(Data records)
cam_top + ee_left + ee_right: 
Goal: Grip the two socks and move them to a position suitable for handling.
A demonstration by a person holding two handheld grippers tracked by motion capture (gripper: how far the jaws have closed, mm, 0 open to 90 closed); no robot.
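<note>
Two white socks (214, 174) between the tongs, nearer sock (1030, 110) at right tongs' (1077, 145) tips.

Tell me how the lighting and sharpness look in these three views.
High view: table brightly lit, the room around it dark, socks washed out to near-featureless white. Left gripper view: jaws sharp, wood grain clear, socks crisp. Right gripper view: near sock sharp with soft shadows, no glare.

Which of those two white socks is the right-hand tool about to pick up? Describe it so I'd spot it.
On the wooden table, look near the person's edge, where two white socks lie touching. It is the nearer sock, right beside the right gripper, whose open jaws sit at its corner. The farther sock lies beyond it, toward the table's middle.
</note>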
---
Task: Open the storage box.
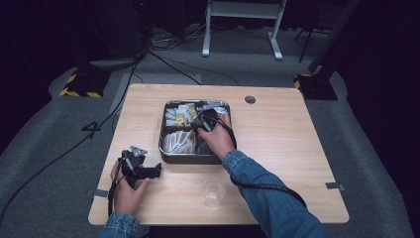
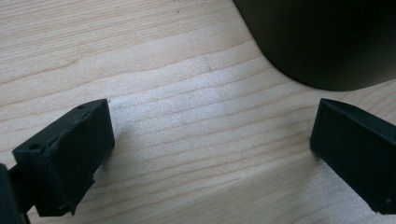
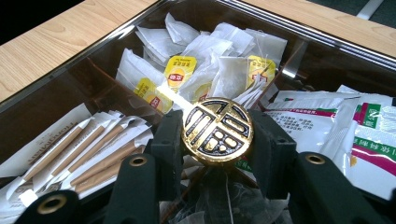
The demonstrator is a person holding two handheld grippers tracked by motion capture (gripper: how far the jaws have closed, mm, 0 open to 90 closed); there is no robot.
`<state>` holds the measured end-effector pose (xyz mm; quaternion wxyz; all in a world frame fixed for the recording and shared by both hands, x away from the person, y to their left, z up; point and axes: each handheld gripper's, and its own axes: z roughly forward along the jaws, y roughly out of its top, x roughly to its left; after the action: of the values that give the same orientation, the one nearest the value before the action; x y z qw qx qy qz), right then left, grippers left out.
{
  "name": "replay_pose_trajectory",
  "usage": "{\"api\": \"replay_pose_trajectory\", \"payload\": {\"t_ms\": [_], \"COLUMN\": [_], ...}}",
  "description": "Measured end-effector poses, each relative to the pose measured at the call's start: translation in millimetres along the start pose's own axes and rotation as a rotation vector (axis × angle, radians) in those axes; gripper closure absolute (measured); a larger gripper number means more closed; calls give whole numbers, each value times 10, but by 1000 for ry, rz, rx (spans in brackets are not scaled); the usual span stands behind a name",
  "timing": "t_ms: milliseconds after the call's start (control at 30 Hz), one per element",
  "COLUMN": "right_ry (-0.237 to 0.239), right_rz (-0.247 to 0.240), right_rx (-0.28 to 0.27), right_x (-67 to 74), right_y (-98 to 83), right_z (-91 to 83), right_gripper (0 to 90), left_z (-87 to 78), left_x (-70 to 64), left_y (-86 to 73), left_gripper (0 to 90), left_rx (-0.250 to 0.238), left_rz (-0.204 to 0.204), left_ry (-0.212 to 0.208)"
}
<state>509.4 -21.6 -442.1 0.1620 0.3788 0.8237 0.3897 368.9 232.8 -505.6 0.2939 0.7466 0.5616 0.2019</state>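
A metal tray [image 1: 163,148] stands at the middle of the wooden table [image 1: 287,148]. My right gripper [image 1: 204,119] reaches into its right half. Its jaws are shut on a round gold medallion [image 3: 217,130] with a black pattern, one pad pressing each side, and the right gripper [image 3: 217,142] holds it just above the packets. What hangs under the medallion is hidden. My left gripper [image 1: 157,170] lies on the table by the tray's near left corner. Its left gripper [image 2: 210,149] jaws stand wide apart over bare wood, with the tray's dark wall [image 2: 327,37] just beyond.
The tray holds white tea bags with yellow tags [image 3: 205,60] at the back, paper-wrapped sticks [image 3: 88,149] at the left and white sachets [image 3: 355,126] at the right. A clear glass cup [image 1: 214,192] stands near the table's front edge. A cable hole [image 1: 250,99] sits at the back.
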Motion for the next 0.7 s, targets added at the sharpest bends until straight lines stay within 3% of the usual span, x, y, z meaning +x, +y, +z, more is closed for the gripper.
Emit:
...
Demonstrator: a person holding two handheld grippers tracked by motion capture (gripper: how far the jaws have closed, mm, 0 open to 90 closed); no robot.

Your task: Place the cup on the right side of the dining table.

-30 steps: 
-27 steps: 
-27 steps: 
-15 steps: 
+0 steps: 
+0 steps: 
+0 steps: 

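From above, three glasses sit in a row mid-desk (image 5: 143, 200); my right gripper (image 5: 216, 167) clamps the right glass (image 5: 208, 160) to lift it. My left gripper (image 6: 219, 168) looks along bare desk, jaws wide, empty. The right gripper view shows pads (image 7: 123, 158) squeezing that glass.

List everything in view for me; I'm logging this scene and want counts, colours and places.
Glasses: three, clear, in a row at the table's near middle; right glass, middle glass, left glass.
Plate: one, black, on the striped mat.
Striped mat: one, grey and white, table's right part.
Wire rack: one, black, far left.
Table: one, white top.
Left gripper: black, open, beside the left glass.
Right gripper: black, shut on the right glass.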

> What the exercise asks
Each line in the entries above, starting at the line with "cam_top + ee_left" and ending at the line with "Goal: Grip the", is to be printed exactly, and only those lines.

> Completed task
cam_top + ee_left + ee_right: 
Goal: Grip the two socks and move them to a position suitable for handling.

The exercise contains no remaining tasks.